Friday, September 9, 2016

Input threads in the X server

A great new feature has been merged during this 1.19 X server development cycle: we're now using threads for input [1]. Previously, there were two options for how an input driver would pass on events to the X server: polling or from within the signal handler. Polling simply adds all input devices' file descriptors to a select(2) loop that is processed in the mainloop of the server. The downside here is that if the server is busy rendering something, your input is delayed until that rendering is complete. Historically, polling was primarily used by the keyboard driver because it just doesn't matter much when key strokes are delayed. Both because you need the client to render them anyway (which it can't when it's busy) and possibly also because we're just so bloody used to typing delays.
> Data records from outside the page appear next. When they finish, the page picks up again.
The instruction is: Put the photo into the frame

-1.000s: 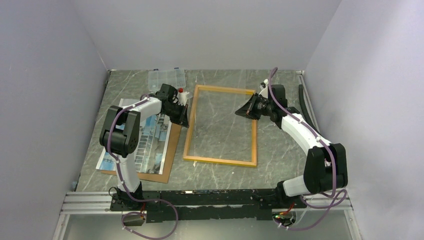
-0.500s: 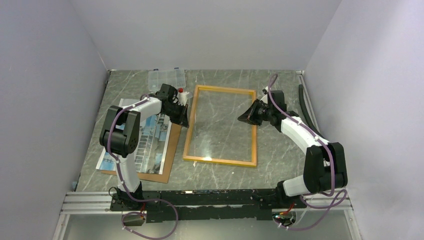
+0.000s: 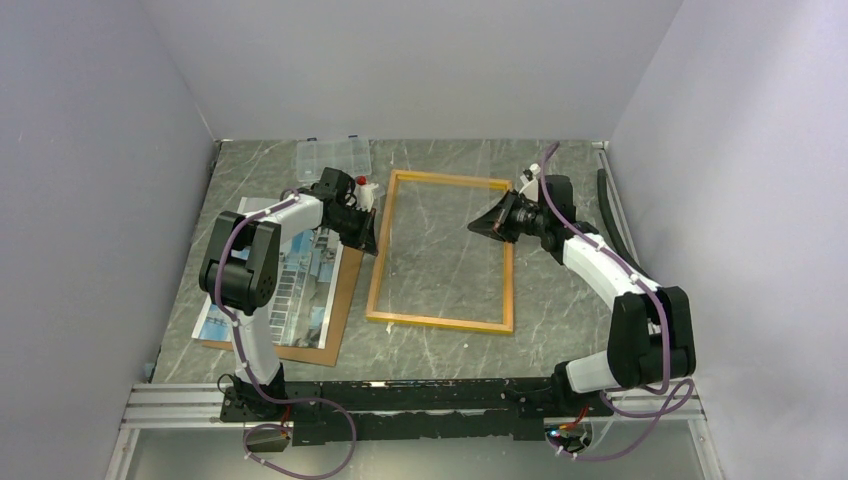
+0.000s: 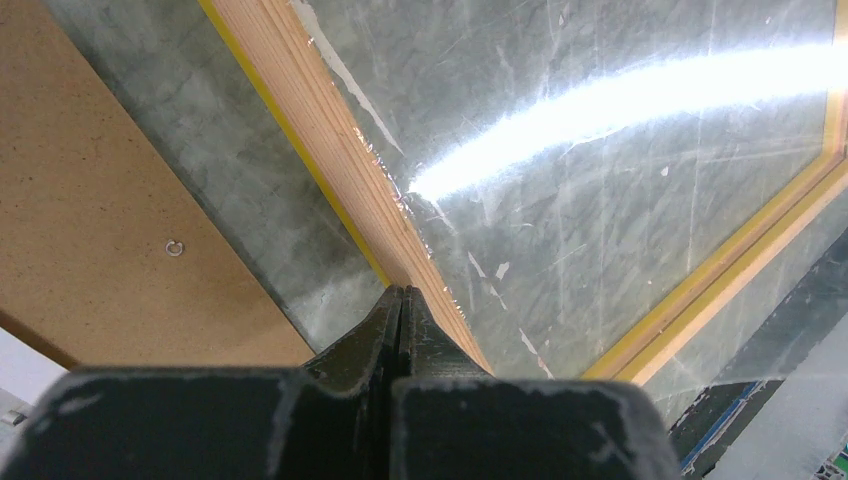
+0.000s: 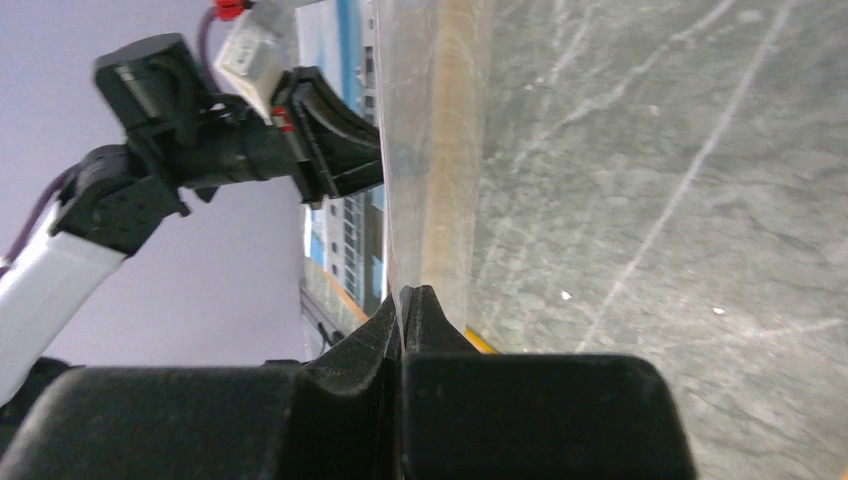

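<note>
Frame [image 3: 440, 322] lay flat mid-table, long axis near-to-far. Photo [image 3: 303, 288] lay on brown backing board [image 3: 346, 285] by table's left edge, near-left of left gripper [image 4: 402, 293]. Left gripper pressed shut at frame's left rail. Right gripper [image 5: 410, 292] pressed shut at right rail. Left arm nearer photo.
</note>
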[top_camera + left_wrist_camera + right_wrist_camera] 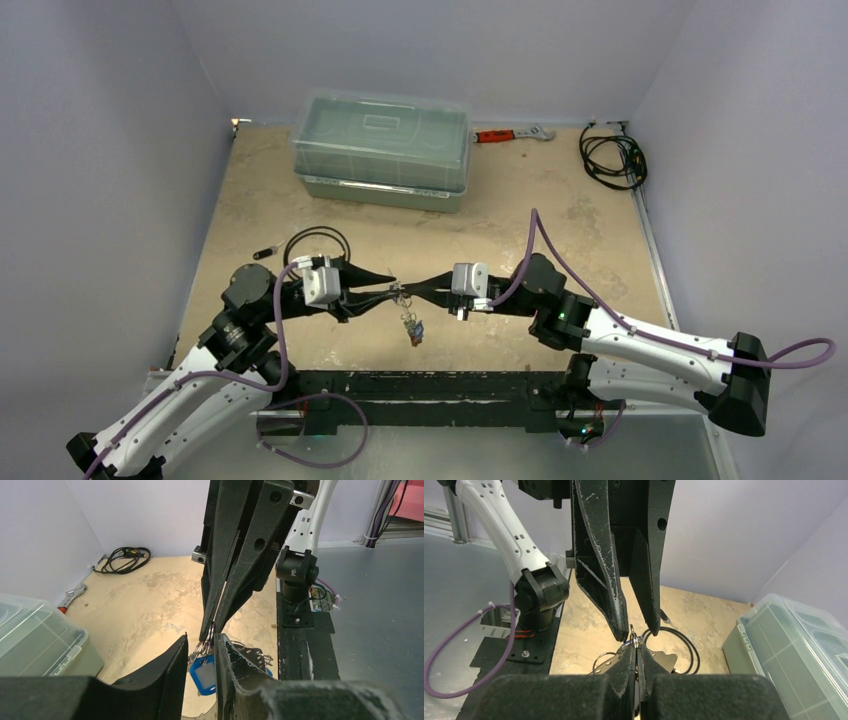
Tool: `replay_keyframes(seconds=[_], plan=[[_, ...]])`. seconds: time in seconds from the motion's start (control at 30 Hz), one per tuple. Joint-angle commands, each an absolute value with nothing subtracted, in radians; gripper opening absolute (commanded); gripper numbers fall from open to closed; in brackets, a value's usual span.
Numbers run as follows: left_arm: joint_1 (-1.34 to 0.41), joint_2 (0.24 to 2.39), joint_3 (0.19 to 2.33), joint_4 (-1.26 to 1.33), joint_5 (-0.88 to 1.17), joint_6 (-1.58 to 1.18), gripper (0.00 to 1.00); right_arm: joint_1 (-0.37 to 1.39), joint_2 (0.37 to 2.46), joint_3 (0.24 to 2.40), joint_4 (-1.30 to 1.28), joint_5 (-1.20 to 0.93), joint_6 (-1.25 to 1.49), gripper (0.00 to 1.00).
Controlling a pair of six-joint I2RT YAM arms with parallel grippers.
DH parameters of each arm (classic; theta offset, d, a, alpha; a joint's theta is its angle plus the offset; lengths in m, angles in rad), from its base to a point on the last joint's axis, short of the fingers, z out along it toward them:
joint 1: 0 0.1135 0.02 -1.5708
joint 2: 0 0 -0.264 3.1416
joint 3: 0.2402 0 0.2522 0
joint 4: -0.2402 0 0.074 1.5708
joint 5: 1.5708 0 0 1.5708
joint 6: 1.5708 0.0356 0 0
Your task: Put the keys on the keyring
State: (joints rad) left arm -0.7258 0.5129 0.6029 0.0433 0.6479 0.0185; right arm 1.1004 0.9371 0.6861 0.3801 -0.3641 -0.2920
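My two grippers meet tip to tip above the middle of the table. My right gripper [412,291] is shut on the top edge of the flat silver keyring [663,659], which hangs on edge below its fingers and also shows in the left wrist view [252,656]. Several keys [412,328] dangle in a bunch under the meeting point. One has a blue tag [204,671]. My left gripper [385,283] is open, its jaws a little apart on either side of the thin wire rings at the top of the bunch [201,639]. The right gripper [636,645] pinches a small silver ring at its tips.
A clear lidded plastic box [382,148] stands at the back. An orange-handled wrench [510,133] lies right of it, and a coiled black cable [612,155] lies in the back right corner. A thin black cable loop [316,243] lies behind the left gripper.
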Motion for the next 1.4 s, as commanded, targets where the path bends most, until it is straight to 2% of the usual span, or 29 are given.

The signal handler approach circumvented the delays by installing a SIGIO handler for each input device fd and calling that when any input occurs. This effectively interrupts the process until the signal handler completes, regardless of what the server is currently busy with. A great solution to provide immediate visible cursor movement (hence it is used by evdev, synaptics, wacom, and most of the now-retired legacy drivers) but it comes with a few side effects. First of all, because the main process is interrupted, the bit where we read the events must be completely separate to the bit where we process the events. That's easy enough, we've had an input event queue in the server for as long as I've been involved with X.Org development (~2006). The drivers push events into the queue during the signal handler, in the main loop the server reads them and processes them. In a busy server that may be several seconds after the pointer motion was performed on the screen but hey, it still feels responsive.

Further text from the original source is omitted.